══ Information ══

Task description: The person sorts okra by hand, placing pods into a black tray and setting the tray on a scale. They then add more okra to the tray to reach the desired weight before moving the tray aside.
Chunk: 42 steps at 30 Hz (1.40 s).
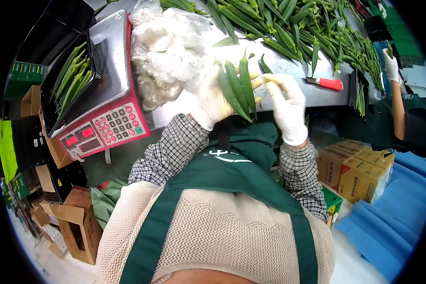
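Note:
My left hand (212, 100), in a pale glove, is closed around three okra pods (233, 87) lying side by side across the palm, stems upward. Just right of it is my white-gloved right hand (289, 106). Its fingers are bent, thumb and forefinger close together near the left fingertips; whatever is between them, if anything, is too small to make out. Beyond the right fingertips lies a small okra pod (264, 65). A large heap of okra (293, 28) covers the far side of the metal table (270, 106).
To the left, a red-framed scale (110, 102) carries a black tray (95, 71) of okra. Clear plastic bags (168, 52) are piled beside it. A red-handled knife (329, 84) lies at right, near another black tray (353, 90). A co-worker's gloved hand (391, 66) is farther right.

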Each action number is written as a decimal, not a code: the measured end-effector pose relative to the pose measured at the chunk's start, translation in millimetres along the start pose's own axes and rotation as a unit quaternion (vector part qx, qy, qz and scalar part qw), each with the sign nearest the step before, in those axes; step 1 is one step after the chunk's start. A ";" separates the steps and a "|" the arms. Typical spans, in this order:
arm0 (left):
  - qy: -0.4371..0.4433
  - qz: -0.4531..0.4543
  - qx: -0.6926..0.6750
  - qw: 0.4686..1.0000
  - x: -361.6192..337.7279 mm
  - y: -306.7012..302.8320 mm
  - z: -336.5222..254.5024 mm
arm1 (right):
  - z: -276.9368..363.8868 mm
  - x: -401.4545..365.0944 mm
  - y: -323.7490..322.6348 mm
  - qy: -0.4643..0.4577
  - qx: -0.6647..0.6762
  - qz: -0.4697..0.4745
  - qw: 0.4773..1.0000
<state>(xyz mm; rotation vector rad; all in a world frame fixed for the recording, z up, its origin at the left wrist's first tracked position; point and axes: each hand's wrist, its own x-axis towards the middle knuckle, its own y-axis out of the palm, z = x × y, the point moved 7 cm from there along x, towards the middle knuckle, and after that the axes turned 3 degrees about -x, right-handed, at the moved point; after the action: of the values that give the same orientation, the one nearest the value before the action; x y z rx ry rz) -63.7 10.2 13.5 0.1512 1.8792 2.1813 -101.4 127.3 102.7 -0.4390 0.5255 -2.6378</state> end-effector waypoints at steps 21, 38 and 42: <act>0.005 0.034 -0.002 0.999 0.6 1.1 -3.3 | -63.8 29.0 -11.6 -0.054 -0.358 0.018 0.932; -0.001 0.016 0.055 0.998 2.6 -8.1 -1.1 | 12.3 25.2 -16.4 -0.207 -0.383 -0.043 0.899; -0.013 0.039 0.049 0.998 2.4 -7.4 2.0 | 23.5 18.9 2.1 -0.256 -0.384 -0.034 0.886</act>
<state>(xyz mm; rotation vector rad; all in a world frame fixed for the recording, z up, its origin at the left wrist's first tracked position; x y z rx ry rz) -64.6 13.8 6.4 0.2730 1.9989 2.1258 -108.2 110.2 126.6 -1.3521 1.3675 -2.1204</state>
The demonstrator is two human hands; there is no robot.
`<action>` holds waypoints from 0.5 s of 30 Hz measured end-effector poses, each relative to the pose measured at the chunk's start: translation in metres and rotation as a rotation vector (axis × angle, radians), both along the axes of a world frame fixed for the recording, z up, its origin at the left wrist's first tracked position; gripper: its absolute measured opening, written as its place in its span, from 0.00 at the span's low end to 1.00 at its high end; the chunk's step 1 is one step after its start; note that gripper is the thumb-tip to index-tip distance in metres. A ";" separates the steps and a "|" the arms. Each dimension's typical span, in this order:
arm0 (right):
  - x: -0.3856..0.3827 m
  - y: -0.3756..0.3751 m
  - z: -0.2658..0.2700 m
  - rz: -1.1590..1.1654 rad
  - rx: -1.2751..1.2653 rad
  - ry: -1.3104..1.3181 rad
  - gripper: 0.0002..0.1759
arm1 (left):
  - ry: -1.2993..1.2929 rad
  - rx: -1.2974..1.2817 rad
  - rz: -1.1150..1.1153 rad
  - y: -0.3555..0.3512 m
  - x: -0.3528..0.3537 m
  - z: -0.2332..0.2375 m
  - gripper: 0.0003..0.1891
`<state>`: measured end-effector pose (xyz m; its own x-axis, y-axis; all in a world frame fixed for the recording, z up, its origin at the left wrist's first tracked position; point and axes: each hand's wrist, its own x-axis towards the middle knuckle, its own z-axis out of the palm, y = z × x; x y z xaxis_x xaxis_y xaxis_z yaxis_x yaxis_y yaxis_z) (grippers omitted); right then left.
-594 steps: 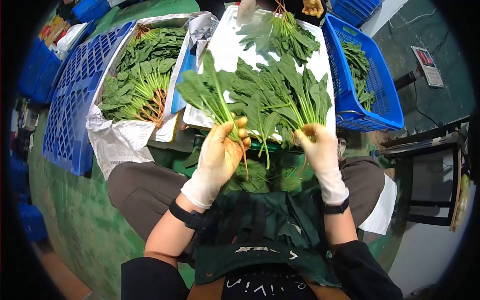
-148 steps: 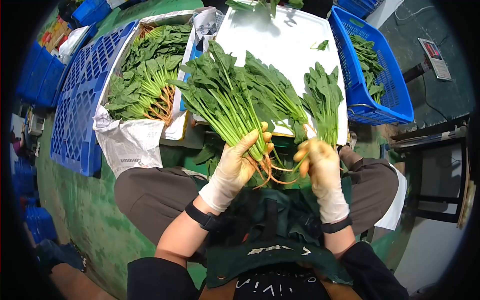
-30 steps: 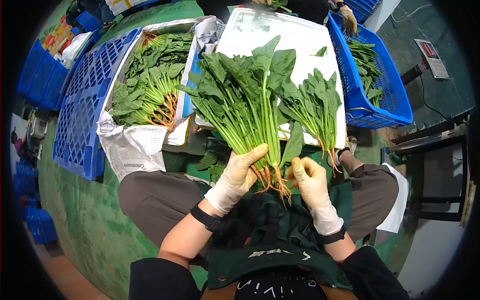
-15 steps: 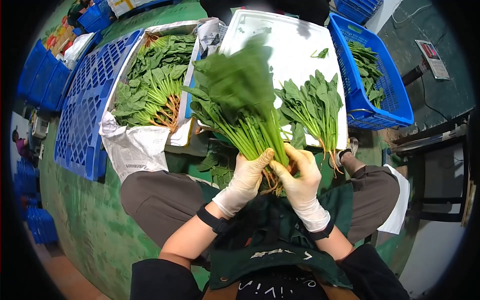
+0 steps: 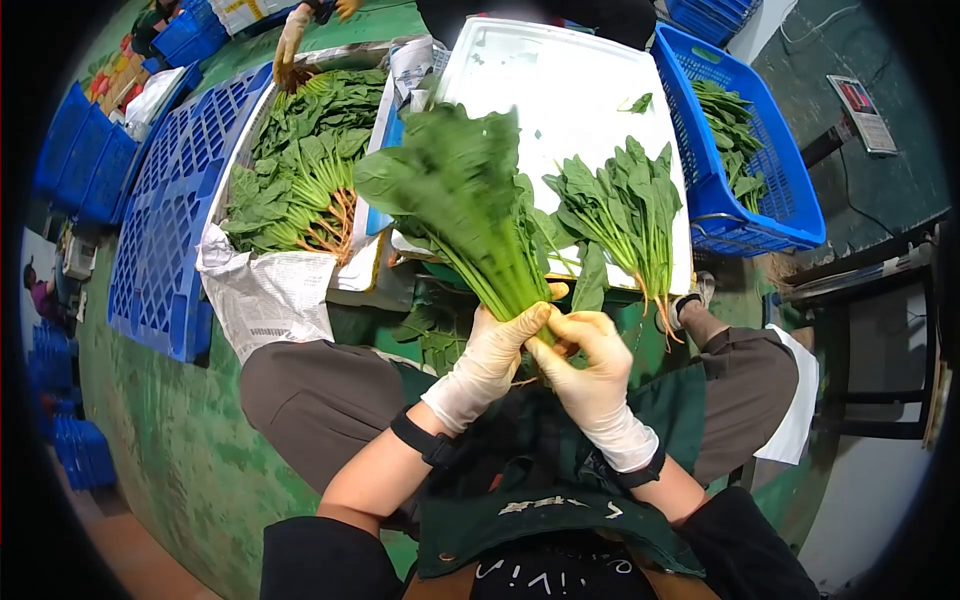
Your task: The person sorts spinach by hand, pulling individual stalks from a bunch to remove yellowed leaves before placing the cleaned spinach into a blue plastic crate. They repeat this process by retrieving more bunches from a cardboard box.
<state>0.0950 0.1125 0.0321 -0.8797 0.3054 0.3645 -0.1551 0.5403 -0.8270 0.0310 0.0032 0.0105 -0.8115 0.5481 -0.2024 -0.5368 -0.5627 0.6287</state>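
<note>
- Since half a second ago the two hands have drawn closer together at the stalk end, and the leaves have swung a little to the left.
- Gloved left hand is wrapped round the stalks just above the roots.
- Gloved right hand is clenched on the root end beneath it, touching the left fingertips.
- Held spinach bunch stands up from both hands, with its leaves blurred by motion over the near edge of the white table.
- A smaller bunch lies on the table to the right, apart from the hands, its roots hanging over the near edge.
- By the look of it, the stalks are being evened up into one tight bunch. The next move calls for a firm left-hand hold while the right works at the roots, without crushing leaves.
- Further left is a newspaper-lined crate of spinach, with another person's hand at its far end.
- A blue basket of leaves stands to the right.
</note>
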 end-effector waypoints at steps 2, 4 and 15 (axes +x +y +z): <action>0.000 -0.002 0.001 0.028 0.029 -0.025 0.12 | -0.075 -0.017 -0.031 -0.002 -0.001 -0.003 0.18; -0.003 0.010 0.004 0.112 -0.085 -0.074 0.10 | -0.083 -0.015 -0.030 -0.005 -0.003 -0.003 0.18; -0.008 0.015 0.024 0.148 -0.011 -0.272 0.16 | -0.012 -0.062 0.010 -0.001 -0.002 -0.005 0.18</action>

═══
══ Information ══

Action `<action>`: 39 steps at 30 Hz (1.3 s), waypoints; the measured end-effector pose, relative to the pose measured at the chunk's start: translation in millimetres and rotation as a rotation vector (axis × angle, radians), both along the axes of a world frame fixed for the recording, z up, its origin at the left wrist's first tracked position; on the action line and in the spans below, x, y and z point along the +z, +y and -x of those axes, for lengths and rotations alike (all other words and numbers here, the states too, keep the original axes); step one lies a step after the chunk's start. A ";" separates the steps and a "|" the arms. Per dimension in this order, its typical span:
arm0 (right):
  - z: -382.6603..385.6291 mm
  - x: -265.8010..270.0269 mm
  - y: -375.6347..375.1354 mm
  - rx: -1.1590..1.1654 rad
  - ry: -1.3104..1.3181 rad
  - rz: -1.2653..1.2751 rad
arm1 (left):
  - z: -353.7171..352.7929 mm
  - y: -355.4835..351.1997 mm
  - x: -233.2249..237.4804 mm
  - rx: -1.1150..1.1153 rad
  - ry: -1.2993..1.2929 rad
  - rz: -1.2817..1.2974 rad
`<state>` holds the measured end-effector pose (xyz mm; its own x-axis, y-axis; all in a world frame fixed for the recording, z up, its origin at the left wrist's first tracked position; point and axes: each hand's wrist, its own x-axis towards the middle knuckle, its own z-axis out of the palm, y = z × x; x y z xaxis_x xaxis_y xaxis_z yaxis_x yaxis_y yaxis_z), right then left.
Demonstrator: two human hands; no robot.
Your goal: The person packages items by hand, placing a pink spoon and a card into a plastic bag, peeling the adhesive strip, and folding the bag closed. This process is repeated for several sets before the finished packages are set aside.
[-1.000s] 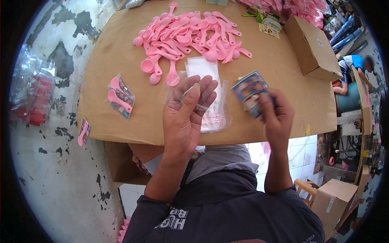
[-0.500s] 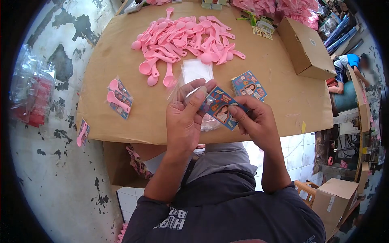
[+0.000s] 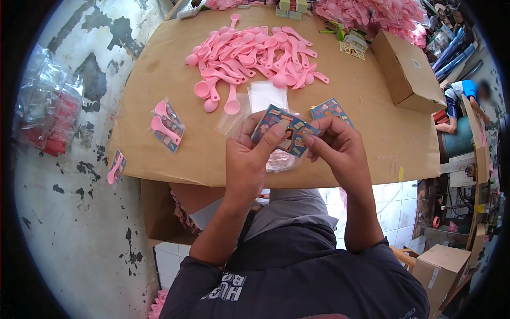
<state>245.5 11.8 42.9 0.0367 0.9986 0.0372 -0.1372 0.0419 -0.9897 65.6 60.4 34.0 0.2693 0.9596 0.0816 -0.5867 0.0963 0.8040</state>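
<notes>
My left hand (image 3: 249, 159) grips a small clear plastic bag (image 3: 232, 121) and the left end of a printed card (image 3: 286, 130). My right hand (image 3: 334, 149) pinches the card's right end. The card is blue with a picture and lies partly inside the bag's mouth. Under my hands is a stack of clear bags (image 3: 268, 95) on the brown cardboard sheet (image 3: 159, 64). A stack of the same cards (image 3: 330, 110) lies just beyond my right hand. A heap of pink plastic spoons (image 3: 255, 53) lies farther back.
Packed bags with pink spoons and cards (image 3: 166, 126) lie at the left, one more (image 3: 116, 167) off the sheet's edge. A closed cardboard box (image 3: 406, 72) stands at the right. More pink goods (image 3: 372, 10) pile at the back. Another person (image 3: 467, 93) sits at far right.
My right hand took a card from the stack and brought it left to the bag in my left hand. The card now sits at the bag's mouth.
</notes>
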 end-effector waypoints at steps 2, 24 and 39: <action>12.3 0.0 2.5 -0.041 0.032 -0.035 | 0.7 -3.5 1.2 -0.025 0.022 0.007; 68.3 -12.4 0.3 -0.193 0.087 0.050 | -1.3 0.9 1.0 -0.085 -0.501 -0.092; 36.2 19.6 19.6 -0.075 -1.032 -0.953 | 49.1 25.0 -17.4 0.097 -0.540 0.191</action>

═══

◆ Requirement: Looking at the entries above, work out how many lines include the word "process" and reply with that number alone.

◆ Response area: 2